Kiaei joined Arizona State University in January 2002 as a professor in the Department of Electrical Engineering. His research has focused on wireless transceiver design and radio-frequency and mixed-signal integrated circuits.

In August of 2002, he founded the Connection One (, a National Science Foundation Industry/University Cooperative Research Center. It works with private industry and the federal governments to develop advances in wireless communications systems and networks, remote sensing, bio-sensor and bio-electronics technology.

The center began with ASU as the lead institution and six industry partners. Today it has 25 industry partners and six universities – ASU, the University of Arizona, Ohio State University, Rensselaer Polytechnic Institute, the University of Hawaii and the University of New Mexico.

For a decade prior to coming to ASU, Kiaei was a senior member of technical staff of the Wireless Technology Center and Broadband Operations at Motorola, where he was responsible for development of wireless transceiver integrated circuits and digital subscriber lines transceivers, global positioning systems and Bluetooth transceivers.

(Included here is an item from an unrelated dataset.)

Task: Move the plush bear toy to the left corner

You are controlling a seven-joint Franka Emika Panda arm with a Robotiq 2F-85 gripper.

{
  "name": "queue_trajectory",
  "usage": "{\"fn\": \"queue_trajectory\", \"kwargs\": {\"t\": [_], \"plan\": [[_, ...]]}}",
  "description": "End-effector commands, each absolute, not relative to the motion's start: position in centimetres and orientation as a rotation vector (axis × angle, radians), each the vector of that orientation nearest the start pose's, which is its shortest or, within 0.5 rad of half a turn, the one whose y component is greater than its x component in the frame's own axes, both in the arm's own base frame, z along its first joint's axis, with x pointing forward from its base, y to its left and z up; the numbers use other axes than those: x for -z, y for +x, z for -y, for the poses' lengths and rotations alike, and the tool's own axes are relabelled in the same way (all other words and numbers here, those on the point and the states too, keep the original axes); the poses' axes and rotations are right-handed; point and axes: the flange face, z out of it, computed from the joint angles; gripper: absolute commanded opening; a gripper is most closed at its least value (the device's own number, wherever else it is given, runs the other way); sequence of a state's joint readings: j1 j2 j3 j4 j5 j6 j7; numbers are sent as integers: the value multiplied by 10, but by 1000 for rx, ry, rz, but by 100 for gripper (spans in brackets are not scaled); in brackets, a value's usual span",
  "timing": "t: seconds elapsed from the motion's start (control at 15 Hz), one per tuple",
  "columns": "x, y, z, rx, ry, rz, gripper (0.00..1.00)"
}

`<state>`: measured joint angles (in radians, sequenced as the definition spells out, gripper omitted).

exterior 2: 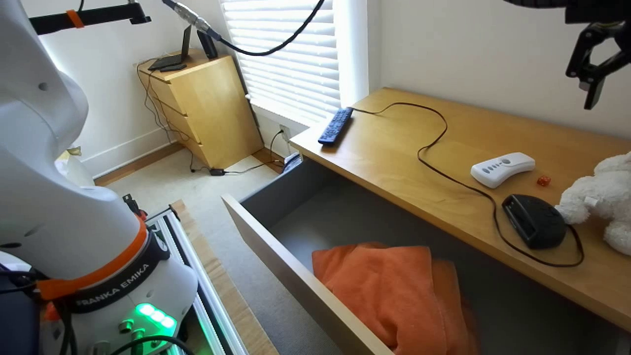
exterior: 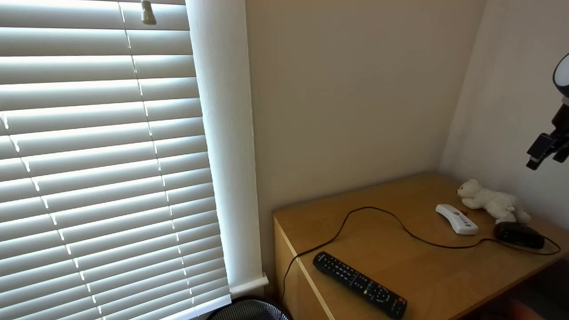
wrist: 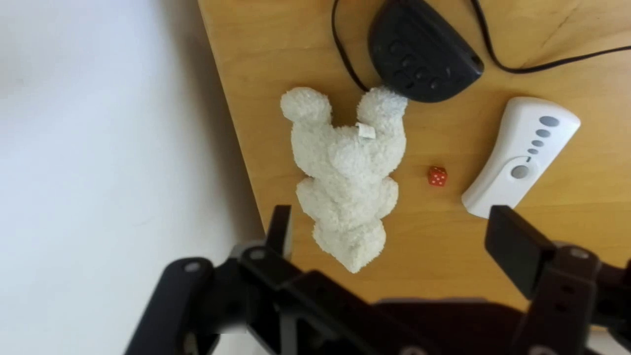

He was an associate professor at Oregon State University from 1987 to 1993, teaching courses and conducting research in digital communications and wireless systems. During those years, he helped establish the Industry-University Center for the Design of Analog/Digital Integrated Circuits (CDADIC) and served as a co-director of the center for 10 years.

Kiaei is a Fellow of the Institute of Electrical and Electronics Engineers (IEEE) and a member of IEEE Circuits and Systems Society, IEEE Solid State Circuits Society and IEEE Communication Society. He has chaired several national and international conferences in his areas of expertise and published more than 100 journal and conference papers. Kiaei holds several patents.

He earned his Ph.D. in electrical and computer engineering from Washington State University in 1987. His awards include the Carter Best Teacher Award from Oregon State University College of Engineering and the IEEE Darlington Award, for the best research paper “bridging the gap between theory and practice” published in the journal IEEE Transactions on Circuits and Systems.